Problem
Retype the whole listing, character for character.

==== Data segment

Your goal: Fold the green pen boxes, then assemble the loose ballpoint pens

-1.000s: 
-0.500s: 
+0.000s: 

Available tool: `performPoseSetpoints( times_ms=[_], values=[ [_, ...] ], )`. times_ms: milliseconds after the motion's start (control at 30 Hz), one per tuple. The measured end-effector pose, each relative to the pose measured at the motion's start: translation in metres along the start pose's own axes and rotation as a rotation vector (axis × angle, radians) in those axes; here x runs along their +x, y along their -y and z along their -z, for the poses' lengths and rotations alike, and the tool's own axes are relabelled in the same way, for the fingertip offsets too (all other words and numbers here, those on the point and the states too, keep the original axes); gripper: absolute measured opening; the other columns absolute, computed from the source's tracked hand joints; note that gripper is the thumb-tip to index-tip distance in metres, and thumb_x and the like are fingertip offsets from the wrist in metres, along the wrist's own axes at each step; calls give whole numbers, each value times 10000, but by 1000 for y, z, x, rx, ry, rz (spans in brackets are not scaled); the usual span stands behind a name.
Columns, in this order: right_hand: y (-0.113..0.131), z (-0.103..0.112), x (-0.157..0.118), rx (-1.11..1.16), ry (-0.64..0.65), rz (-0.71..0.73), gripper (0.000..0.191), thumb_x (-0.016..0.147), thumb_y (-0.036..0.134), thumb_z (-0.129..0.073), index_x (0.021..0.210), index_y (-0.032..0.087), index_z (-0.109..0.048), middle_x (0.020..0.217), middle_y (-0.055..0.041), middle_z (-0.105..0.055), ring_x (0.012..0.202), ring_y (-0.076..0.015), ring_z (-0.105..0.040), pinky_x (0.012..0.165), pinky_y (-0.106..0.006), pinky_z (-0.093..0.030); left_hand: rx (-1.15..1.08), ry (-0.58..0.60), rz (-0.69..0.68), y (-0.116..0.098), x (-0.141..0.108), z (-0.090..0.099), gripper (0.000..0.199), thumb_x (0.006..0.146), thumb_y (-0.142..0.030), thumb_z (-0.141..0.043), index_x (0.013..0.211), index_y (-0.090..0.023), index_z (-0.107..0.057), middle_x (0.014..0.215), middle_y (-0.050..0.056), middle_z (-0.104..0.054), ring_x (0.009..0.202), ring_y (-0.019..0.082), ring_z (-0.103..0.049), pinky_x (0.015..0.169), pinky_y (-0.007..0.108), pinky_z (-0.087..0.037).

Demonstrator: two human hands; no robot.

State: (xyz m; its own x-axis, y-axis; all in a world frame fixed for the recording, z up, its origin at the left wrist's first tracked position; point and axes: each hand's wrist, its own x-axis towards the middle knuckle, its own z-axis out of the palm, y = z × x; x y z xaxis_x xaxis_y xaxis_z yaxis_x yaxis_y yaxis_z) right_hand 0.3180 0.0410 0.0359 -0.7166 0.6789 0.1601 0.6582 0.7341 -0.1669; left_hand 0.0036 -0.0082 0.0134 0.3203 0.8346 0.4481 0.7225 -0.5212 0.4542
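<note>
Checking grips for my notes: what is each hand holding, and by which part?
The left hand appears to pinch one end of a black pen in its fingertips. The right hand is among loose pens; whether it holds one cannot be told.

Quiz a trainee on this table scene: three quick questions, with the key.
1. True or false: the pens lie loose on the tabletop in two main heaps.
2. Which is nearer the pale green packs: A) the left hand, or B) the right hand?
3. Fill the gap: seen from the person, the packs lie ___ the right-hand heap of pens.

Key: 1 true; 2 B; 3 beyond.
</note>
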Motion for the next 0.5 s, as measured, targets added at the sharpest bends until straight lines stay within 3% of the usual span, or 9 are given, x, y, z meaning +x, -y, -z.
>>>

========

Answer for the task
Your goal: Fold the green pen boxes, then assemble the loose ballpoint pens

-1.000s: 
-0.500s: 
+0.000s: 

Available tool: `performPoseSetpoints( times_ms=[_], values=[ [_, ...] ], )`. times_ms: milliseconds after the motion's start (control at 30 Hz), one per tuple. The measured end-effector pose, each relative to the pose measured at the motion's start: translation in metres along the start pose's own axes and rotation as a rotation vector (axis × angle, radians) in those axes; here x runs along their +x, y along their -y and z along their -z, for the poses' lengths and rotations alike, and the tool's own axes are relabelled in the same way, for the fingertip offsets too (all other words and numbers here, those on the point and the states too, keep the original axes); gripper: absolute measured opening; the other columns absolute, computed from the source's tracked hand joints; note that gripper is the thumb-tip to index-tip distance in metres, and thumb_x and the like are fingertip offsets from the wrist in metres, along the wrist's own axes at each step; calls give whole numbers, each value times 10000, but by 1000 for y, z, x, rx, ry, rz (spans in brackets are not scaled); the usual span stands behind a name.
Columns, in this order: right_hand: y (-0.113..0.131), z (-0.103..0.112), x (-0.157..0.118), rx (-1.11..1.16), ry (-0.64..0.65), rz (-0.71..0.73), gripper (0.000..0.191), thumb_x (-0.016..0.147), thumb_y (-0.036..0.134), thumb_z (-0.129..0.073), index_x (0.021..0.210), index_y (-0.032..0.087), index_z (-0.109..0.048), middle_x (0.020..0.217), middle_y (-0.055..0.041), middle_z (-0.105..0.055), ring_x (0.012..0.202), ring_y (-0.076..0.015), ring_z (-0.105..0.040), pinky_x (0.012..0.165), pinky_y (-0.106..0.006), pinky_z (-0.093..0.030); left_hand: rx (-1.15..1.08), ry (-0.58..0.60), rz (-0.69..0.68), y (-0.116..0.098), x (-0.141..0.108), z (-0.090..0.099), gripper (0.000..0.199), thumb_x (0.006..0.146), thumb_y (-0.142..0.030), thumb_z (-0.141..0.043), index_x (0.013..0.211), index_y (-0.090..0.023), index_z (-0.107..0.057), middle_x (0.014..0.215), middle_y (-0.050..0.056), middle_z (-0.104..0.054), ring_x (0.009..0.202), ring_y (-0.019..0.082), ring_z (-0.103..0.049), pinky_x (0.015..0.169), pinky_y (-0.007..0.108), pinky_z (-0.087..0.037).

Demonstrator: two human hands; no robot.

State: (xyz m; its own x-axis, y-axis; all in a world frame fixed for the recording, z up, its origin at the left wrist's first tracked position; point and axes: each hand's wrist, its own x-axis towards the middle knuckle, its own z-axis out of the palm, y = z × x; x y z xaxis_x xaxis_y xaxis_z yaxis_x yaxis_y yaxis_z) right_hand 0.3180 0.0410 0.0359 -0.7166 0.6789 0.1601 0.6582 0.7341 -0.1669; left_hand 0.0036 -0.0082 0.0134 0.3203 0.8346 0.4481 0.7225 -0.5212 0.4542
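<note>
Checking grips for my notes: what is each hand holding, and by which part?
The left hand appears to pinch one end of a black pen in its fingertips. The right hand is among loose pens; whether it holds one cannot be told.

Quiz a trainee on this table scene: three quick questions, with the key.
1. True or false: the pens lie loose on the tabletop in two main heaps.
2. Which is nearer the pale green packs: A) the left hand, or B) the right hand?
3. Fill the gap: seen from the person, the packs lie ___ the right-hand heap of pens.

Key: 1 true; 2 B; 3 beyond.
</note>
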Motion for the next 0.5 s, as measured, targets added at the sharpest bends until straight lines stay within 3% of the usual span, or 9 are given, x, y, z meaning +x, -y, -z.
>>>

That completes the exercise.